All of lore.kernel.org
 help / color / mirror / Atom feed
* [B.A.T.M.A.N.] mesh losing internal Ilayer3 connectivity
@ 2016-05-02 11:57 Karl Auer
  2016-05-02 14:54 ` Sven Eckelmann
  0 siblings, 1 reply; 5+ messages in thread
From: Karl Auer @ 2016-05-02 11:57 UTC (permalink / raw)
  To: BATMAN List

My apologies up front for a newbie question in this apparently very
technical list. If there is a more appropriate list or forum please
direct me to it.

I'm running batman-adv (Chaos Calmer, r47065) on OpenWRT on the GL
-AR150 platform. It all works swimmingly, except that sometimes, for no
apparent reason, layer 3 connectivity across the mesh (inside it) is
lost. All nodes are still up and running and I can log into them via
their APs or their LAN interfaces. batctl on any node still sees all
the other nodes, and batctl can ping them by MAC address. Each node
still has its layer3 address and can ping it locally. The arp data for
the other nodes is correct (at least in my two-node test system). I
don't seem to be able to delete arp entries.

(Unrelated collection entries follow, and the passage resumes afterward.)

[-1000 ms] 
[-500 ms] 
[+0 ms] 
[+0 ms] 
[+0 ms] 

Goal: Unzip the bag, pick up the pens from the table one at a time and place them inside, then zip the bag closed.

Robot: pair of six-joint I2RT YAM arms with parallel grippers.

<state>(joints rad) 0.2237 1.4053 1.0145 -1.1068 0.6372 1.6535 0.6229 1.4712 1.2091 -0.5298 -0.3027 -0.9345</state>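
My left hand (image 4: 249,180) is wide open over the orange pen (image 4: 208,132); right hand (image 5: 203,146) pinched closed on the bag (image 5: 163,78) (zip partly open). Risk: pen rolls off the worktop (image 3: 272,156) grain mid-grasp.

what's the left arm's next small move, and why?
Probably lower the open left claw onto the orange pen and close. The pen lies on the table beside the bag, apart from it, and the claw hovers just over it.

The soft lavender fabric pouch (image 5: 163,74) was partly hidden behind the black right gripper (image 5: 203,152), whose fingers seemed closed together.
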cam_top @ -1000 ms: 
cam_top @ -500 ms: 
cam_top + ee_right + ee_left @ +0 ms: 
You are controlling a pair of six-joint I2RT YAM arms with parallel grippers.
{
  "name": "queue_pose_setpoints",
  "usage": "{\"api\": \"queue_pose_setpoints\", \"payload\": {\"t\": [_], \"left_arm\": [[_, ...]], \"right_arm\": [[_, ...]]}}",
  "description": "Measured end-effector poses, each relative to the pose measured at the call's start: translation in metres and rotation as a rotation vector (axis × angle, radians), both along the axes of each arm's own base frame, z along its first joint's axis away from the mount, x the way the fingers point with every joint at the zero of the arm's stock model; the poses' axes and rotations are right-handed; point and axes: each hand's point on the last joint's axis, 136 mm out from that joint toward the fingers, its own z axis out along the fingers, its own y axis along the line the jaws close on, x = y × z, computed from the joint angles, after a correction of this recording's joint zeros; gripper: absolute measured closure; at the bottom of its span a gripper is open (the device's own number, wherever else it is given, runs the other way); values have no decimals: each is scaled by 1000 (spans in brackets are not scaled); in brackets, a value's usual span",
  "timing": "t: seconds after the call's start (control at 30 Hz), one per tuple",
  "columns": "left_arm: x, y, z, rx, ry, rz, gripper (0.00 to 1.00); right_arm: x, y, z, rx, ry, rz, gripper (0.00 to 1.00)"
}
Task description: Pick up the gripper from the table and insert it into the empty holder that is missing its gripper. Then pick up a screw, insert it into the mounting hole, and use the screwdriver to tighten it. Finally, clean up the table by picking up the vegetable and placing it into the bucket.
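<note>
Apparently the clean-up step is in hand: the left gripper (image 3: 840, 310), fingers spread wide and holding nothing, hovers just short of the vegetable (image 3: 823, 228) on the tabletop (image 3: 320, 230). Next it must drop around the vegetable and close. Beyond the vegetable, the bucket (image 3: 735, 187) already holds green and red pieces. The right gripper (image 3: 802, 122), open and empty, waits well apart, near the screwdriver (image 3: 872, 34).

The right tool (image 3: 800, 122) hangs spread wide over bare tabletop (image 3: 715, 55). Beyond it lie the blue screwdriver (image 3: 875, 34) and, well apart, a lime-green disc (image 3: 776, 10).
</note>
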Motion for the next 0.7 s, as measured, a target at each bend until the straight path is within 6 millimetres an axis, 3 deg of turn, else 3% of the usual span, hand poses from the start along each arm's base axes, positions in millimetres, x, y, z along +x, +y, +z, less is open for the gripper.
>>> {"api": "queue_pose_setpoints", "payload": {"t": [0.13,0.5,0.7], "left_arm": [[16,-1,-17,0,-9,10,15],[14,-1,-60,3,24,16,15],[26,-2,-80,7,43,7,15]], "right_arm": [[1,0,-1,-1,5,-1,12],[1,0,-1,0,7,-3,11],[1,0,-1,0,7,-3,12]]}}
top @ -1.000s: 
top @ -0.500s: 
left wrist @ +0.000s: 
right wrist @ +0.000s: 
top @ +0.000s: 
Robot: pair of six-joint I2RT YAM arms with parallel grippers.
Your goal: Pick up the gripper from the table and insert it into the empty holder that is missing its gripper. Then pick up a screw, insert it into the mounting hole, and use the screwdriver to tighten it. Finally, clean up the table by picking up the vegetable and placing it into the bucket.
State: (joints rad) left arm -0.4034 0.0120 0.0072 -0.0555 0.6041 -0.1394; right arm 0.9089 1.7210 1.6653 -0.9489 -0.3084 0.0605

But no node can ping any other node by IP address. Restarting
networking on any or even all nodes doesn't help - all that helps is
rebooting everything.

As long as my mesh is six nodes on a table, rebooting everything is an
option. Once deployed - not so much :-)

It's possible to engineer this failure in a two-node mesh by just
restarting networking a few times quickly.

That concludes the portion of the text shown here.